[Intel-gfx] [PATCH v4 06/10] drm/i915: Implement LRI based FBC tracking

Thu Nov 21 17:33:21 CET 2013

On Thu, Nov 21, 2013 at 11:49:47AM +0000, Chris Wilson wrote:
> On Thu, Nov 21, 2013 at 01:14:10PM +0200, ville.syrjala at linux.intel.com wrote:
> > From: Ville Syrjälä <ville.syrjala at linux.intel.com>
> > 
> > As per the SNB and HSW PM guides, we should enable FBC render/blitter
> > tracking only during batches targetting the front buffer.
> > 
> > On SNB we must also update the FBC render tracking address whenever it
> > changes. And since the register in question is stored in the context,
> > we need to make sure we reload it with correct data after context
> > switches.
> > 
> > On IVB/HSW we use the render nuke mechanism, so no render tracking
> > address updates are needed. Hoever on the blitter side we need to
> > enable the blitter tracking like on SNB, and in addition we need
> > to issue the cache clean messages, which we already did.
> > 
> > v2: Introduce intel_fb_obj_has_fbc()
> >     Fix crtc locking around crtc->fb access
> >     Drop a hunk that was included by accident in v1
> >     Set fbc_address_dirty=false not true after emitting the LRI
> > v3: Now that fbc hangs on to the fb intel_fb_obj_has_fbc() doesn't
> >     need to upset lockdep anymore
> > v4: Use |= instead of = to update fbc_address_dirty
> 
> Ah, should we do the same for fbc_dirty? In the past we could dispatch a
> batchbuffer but fail to add the request (and so fail to flush the
> rendering/fbc). We currently preallocate the request so that failure
> path is history, but we will more than likely be caught out again in the
> future.

I guess we could do it for fbc_dirty as well, but I don't think that
should actually change anything. Either we're rendering to the FBC
scanout buffer, or we're not.

I did start pondering if I should actually move the fbc_address to live
under the context once that's where it actually belongs. If we'd track
it per-context we might be able to avoid emitting the LRI for every
context switch.

> 
> Like pc8, I'd like for a device (or crtc if you must) property whether
> or not indirect rendering is preferred.
> 
> Other than that and the bikeshed to kill the redundant fbc_obj local
> variable and pack the dirty bits, it looks good to me.

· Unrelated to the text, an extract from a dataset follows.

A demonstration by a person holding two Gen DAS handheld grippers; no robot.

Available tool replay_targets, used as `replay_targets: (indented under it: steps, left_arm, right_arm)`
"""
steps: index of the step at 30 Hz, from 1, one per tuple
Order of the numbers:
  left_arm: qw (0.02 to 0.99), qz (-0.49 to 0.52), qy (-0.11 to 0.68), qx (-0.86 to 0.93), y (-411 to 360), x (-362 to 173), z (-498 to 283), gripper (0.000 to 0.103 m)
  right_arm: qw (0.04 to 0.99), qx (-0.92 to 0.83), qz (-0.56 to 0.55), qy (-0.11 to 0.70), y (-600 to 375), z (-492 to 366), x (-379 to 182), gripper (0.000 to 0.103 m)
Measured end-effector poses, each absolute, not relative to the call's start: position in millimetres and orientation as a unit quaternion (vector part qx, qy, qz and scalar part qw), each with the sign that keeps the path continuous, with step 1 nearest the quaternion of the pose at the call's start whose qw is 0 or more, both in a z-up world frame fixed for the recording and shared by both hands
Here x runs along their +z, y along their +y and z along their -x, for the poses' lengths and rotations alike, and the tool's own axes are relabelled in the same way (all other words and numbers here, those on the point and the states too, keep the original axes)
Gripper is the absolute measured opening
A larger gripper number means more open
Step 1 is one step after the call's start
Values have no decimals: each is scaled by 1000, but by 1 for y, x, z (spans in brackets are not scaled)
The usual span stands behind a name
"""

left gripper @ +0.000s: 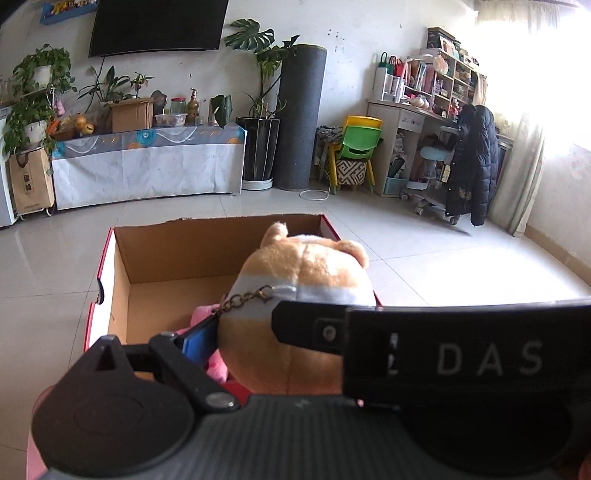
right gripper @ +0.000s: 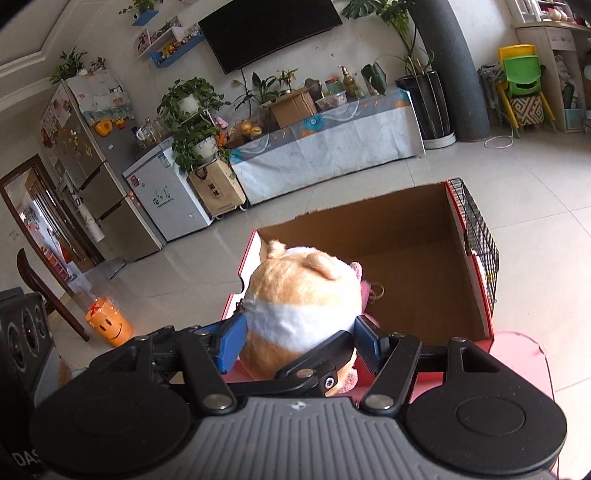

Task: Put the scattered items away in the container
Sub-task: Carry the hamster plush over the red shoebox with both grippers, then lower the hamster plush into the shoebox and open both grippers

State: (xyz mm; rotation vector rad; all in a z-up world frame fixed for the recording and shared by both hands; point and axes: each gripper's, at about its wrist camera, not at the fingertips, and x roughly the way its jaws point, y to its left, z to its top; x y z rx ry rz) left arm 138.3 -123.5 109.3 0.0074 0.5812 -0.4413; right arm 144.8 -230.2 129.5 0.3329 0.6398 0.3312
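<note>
A pale tiled floor [left gripper: 424,236] runs back to a cloth-covered bench [left gripper: 147,166] crowded with plants, under a wall-mounted television [left gripper: 159,26]. The open cardboard box [left gripper: 177,251] stands on the floor. The plush hamster [left gripper: 295,295] hangs at the box's near edge, clamped by both grippers: the left gripper [left gripper: 258,332] and the right gripper [right gripper: 301,341] each press it between their blue pads. Only the right view shows the fridge [right gripper: 92,177], an orange smiley cup [right gripper: 109,325] and a wire cage [right gripper: 480,229] beside the box.
</note>
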Motion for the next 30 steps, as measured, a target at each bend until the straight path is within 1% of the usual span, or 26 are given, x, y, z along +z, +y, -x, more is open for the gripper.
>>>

Actually I just fired it up for real on SNB and it failed. The problem
is that we end up doing the invalidate before the context switch. So
we've not yet forced fbc_address_dirty=true due to the context switch
when we do the invalidate. The most straightforward fix would be to
simply move i915_gem_execbuffer_move_to_gpu() to be called after
i915_switch_context(). I did that on my machine and now it passes my
context related FBC tests. But I do wonder if the order of these
operations was chose for a reason, and whether the reordering might
cause other problems.

-- 
Ville Syrjälä
Intel OTC